If you need to share messages, we still encourage to try to scope messages locally to avoid out of context sharing. This type of sharing can be done in different ways. next-multilingual supports shared messages that have the exact same context in the same application. If you need to extend this across multiple applications, another common solution is having a shared messages repository.

The ad-hoc model

Not relevant for our context, but we thought that it would still be worth mentioning that there are a lot of businesses running their localization process completely manually. The challenge with this, especially when it involves an application is that you need to correctly merge your files. It can get bad when running into merge conflicts, especially for languages someone is not familiar with.

Localization process

It's hard to find a lot of details out there on how businesses handle their localization processes. For small startups, they can even use internal resources that are fluent in the languages they support to avoid this extra cost.

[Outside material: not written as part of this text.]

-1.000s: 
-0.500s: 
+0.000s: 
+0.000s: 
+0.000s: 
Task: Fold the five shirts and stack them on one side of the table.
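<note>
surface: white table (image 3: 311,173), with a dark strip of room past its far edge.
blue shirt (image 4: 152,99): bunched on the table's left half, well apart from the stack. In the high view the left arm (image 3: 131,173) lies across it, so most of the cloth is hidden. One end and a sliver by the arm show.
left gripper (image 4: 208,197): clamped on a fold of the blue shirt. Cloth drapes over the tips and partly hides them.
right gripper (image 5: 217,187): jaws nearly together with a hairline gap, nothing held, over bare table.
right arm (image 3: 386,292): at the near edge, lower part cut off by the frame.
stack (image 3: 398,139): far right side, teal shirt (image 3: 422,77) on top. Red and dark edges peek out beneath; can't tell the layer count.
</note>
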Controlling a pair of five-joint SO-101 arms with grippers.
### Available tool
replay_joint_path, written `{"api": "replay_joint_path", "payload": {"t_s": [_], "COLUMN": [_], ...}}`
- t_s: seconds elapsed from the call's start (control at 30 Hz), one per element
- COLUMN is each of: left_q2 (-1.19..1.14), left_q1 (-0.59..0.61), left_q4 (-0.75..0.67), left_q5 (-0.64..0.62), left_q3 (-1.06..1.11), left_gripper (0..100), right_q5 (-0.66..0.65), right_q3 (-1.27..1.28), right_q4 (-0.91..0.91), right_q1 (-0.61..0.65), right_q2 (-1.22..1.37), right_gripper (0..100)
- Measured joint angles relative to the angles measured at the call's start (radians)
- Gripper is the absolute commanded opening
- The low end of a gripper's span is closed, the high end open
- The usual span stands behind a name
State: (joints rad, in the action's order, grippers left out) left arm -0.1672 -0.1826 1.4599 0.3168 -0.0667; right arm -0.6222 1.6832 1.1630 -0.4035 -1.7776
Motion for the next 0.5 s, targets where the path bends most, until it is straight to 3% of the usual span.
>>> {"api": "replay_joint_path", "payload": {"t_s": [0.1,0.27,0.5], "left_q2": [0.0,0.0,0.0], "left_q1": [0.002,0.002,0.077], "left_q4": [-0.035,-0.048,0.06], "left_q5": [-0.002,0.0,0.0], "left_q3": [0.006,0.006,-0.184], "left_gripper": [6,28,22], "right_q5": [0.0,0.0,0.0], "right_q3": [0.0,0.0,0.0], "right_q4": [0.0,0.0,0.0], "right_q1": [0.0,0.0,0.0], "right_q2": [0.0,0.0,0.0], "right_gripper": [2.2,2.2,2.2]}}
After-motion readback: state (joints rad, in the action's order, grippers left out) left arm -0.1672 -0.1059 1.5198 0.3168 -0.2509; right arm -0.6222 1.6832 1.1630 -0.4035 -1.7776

Normally once your business grows and you have frequent localization needs, you will hire a Language Service Provider (LSP). Depending on the LSP they will support different languages and you might even need to hire multiple LSPs depending on your needs.

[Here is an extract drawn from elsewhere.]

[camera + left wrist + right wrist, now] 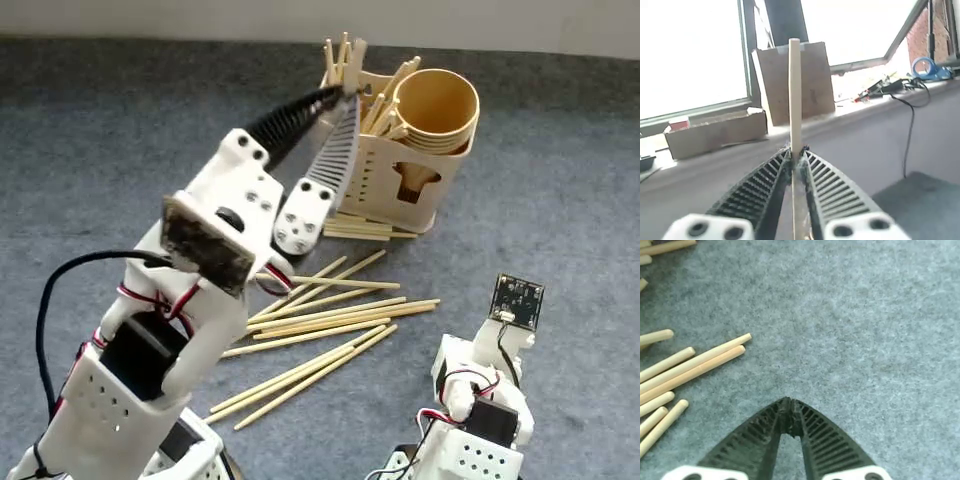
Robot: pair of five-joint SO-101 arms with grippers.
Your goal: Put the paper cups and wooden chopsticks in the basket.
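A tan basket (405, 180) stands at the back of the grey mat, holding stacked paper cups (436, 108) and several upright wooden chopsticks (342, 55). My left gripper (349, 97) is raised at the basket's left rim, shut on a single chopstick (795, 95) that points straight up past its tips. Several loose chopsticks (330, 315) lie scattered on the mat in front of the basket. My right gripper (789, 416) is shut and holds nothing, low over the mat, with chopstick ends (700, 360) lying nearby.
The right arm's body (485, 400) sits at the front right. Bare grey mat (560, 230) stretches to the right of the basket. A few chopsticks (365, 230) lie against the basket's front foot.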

LSPs use Translation Management Systems (TMS). This is the equivalent of an ERP, but for localization. It manages each project, which linguist is it assigned to, and track the cost, either per hour or word depending on the agreement. Most TMSes are commercial (paid) products and can be quite complex to manage. They try to support as many file types as possible so that out of the box, LSPs can focus on their core business: translation. When a file is following i18n best practice, the TMS will also store translations in a cache, called translation memory (TM). This is useful, because if you send the same file multiple time (adding messages during the development cycle), linguists will not have to re-translate messages that have already been translated. The TM help reduce the cost and time of translation. When you send a file to be translated, it will analyse it and check which segment (typically a sentence) can be found in the TM. When there is a perfect match, called "in context exact match" or "ICE match", translation will not be required. TMSes are quite flexible and allow different configurations to determine what is an ICE match, but the most common configuration uses the message key. Meaning if the source key and source message is found in the TM, all translations will be ICE matches. Therefore, it is critical to have unique keys. If you use simple keys, and have small messages, it would be easy to have duplicate entries in the TM, meaning the same source key and message would have multiple translations. If this happens, it can have negative impact on cost as those TMs entries will no longer be ICE matches and will require linguist intervention.

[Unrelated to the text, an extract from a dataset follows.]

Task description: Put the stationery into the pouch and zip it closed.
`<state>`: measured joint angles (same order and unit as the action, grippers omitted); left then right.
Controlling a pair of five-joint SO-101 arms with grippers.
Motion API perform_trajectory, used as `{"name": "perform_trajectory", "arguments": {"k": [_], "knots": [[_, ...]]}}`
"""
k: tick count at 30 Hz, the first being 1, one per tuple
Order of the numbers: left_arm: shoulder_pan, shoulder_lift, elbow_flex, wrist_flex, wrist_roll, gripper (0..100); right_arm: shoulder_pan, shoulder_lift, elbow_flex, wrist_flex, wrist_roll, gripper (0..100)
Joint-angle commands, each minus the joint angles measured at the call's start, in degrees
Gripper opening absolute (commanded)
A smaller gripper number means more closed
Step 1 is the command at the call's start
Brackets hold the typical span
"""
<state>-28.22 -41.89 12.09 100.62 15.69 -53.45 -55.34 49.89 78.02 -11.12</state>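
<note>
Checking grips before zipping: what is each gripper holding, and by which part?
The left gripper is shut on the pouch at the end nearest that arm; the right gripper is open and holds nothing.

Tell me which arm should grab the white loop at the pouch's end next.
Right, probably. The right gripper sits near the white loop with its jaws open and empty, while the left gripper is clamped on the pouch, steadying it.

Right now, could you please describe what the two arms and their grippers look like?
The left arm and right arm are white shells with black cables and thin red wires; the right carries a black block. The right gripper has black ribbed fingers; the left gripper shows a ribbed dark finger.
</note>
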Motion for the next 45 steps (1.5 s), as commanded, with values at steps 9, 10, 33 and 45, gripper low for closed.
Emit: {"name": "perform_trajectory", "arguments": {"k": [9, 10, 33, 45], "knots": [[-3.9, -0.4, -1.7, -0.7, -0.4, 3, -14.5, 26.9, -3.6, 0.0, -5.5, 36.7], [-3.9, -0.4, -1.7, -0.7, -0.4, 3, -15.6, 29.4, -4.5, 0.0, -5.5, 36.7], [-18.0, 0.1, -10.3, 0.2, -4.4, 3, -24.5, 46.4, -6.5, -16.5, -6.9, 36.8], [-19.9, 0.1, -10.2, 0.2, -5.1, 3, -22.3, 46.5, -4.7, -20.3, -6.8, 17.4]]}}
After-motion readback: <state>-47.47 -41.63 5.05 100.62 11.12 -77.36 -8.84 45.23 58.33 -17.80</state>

Most TMSes are document-based (file-based) - in other words they expect a file as a document to translate. Supporting different file types might sound simple, but it's not. Here are scenarios to illustrate this complexity:

  • A marketing team wants to translate their ad campaigns that they managed in Excel files that include multiple tabs and macros. The TMS does not support the input file natively and, the LSP must ask their localization program manager to modify the file before it is sent to the TMS, and when translations are sent back, to manually re-integrate the changes. This can cause hours of manual work simply because the input file is not compatible. It also can cause quality issues as many manual steps are required and steps can easily be missed.
  • Your CMS exports its content in JSON files. For some reason the JSON file contains non-translatable data and keys are also not unique because of how the schema is built. This is preventing the TMS to use translation memory and increases the translation cost.

File formats

As we just learned, file formats can be complex. We compared a few popular file formats to try to figure out which would next-multilingual should use:

File format Key/value based Supports inline comment Built for l10n Good TMS support
.properties Yes Yes Yes Yes
JSON No (supports complex structure) No (would require JSON5) No Depends on the schema
YAML No (supports complex structure) Yes No Depends on the schema

The clear winner for us are .properties files. We know this choice might not be popular for all programming languages as this file format was originated from Java. But it is the format that causes the least i18n problems and is widely supported out of the box. On top of that, some IDEs like JetBrains' (WebStorm, IntelliJ, etc.) come with a resource bundle editor that can help manage messages in multiple languages.

Message content

Some might wonder, why a "message content" section is required. After all, a message, should simply be text, that gets localized, right?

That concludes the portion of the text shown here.